ACTION ITEM » Print every one of the records verbatim, omitting nothing.

Records from a data collection:
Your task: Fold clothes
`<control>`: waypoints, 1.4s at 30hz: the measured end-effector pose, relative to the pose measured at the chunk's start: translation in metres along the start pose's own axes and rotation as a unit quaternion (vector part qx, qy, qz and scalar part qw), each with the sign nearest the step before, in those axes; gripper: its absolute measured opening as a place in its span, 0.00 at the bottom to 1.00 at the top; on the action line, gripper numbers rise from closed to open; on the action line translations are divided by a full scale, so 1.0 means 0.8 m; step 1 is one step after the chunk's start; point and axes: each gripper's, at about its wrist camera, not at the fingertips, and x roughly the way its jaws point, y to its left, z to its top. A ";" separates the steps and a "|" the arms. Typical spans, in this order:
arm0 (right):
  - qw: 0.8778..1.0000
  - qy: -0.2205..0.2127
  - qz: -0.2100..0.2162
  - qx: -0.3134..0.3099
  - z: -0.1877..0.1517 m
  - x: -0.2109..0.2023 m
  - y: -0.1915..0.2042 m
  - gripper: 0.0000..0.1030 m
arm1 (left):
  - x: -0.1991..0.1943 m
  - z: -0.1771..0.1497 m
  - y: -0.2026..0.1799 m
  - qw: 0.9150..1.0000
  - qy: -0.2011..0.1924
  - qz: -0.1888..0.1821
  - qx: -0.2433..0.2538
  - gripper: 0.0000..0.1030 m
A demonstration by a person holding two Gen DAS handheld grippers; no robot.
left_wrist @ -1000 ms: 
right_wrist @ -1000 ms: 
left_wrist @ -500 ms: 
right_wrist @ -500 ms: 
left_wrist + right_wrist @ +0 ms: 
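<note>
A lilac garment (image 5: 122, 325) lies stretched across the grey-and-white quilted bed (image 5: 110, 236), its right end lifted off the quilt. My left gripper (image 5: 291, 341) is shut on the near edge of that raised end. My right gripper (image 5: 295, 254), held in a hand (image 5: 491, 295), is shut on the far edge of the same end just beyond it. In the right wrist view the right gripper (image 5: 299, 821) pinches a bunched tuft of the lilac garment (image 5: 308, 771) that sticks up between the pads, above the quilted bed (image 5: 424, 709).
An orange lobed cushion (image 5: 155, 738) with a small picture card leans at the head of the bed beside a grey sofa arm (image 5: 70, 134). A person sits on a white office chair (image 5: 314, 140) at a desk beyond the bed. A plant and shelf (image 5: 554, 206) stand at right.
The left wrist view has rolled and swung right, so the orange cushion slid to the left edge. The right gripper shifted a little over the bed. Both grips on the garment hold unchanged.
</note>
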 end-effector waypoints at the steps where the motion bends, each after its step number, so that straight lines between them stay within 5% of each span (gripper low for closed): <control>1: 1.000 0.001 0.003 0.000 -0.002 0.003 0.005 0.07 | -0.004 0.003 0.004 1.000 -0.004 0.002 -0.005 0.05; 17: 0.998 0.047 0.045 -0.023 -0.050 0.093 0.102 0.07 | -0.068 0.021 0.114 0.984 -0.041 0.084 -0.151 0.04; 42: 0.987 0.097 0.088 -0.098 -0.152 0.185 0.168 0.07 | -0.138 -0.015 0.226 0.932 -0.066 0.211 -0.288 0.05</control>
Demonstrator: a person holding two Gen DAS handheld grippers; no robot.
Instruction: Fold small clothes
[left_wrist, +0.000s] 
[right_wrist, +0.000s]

WRITTEN RESPONSE »
Your task: Fold clothes
`<control>`: waypoints, 1.4s at 30hz: the measured end-effector pose, relative to the pose measured at the chunk's start: translation in metres along the start pose's own axes and rotation as a unit quaternion (vector part qx, qy, qz and scalar part qw), each with the sign nearest the step before, in those axes; gripper: its absolute measured opening as a place in its span, 0.00 at the bottom to 1.00 at the top; on the action line, gripper numbers rise from closed to open; on the action line translations are divided by a full scale, so 1.0 means 0.8 m; step 1 is one step after the chunk's start; point and axes: each gripper's, at about its wrist camera, not at the fingertips, and x roughly the way its jaws point, y to its left, z to its top. A ";" separates the steps and a "|" the arms. Typical spans, in this order:
arm0 (right):
  - qw: 0.8778..1.0000
  - qy: -0.2205..0.2127
  - qz: -0.2100..0.2162
  - qx: -0.3134..0.3099
  - z: -0.1877..0.1517 m
  - x: -0.2109..0.2023 m
  - y: -0.1915..0.2042 m
  - gripper: 0.0000..0.1030 m
arm1 (left):
  - x: -0.1991..0.1943 m
  - z: -0.1771..0.1497 m
  - y: -0.2026..0.1799 m
  - qw: 0.9150..1.0000
  - qy: -0.2011..0.1924
  - qz: -0.1888..0.1821
  - qx: -0.2433..0.2538
  - gripper: 0.0000..0.1030 m
A demonstration by a person holding two Gen DAS handheld grippers; no robot.
left_wrist @ -1000 ms: 
right_wrist @ -1000 ms: 
left_wrist @ -500 ms: 
right_wrist @ -500 ms: 
left_wrist + right_wrist @ +0 ms: 
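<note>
A lilac garment (image 5: 122, 325) lies stretched across the grey-and-white quilted bed (image 5: 110, 236), its right end lifted off the quilt. My left gripper (image 5: 291, 341) is shut on the near edge of that raised end. My right gripper (image 5: 295, 254), held in a hand (image 5: 491, 295), is shut on the far edge of the same end just beyond it. In the right wrist view the right gripper (image 5: 299, 821) pinches a bunched tuft of the lilac garment (image 5: 308, 771) that sticks up between the pads, above the quilted bed (image 5: 424, 709).
An orange lobed cushion (image 5: 155, 738) with a small picture card leans at the head of the bed beside a grey sofa arm (image 5: 70, 134). A person sits on a white office chair (image 5: 314, 140) at a desk beyond the bed. A plant and shelf (image 5: 554, 206) stand at right.
The left wrist view has rolled and swung right, so the orange cushion slid to the left edge. The right gripper shifted a little over the bed. Both grips on the garment hold unchanged.
</note>
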 end-effector waypoints at the steps where the motion bends, each after its step number, so that straight lines between them stay within 5% of each span (gripper low for closed): <control>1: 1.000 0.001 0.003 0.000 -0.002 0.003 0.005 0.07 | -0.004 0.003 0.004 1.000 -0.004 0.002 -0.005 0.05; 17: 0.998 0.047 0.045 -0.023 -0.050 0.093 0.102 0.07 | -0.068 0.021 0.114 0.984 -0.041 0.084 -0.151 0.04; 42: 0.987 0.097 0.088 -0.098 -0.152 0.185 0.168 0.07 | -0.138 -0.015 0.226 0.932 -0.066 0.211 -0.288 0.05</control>
Demonstrator: a person holding two Gen DAS handheld grippers; no robot.
Instruction: Fold small clothes
[left_wrist, +0.000s] 
[right_wrist, +0.000s]

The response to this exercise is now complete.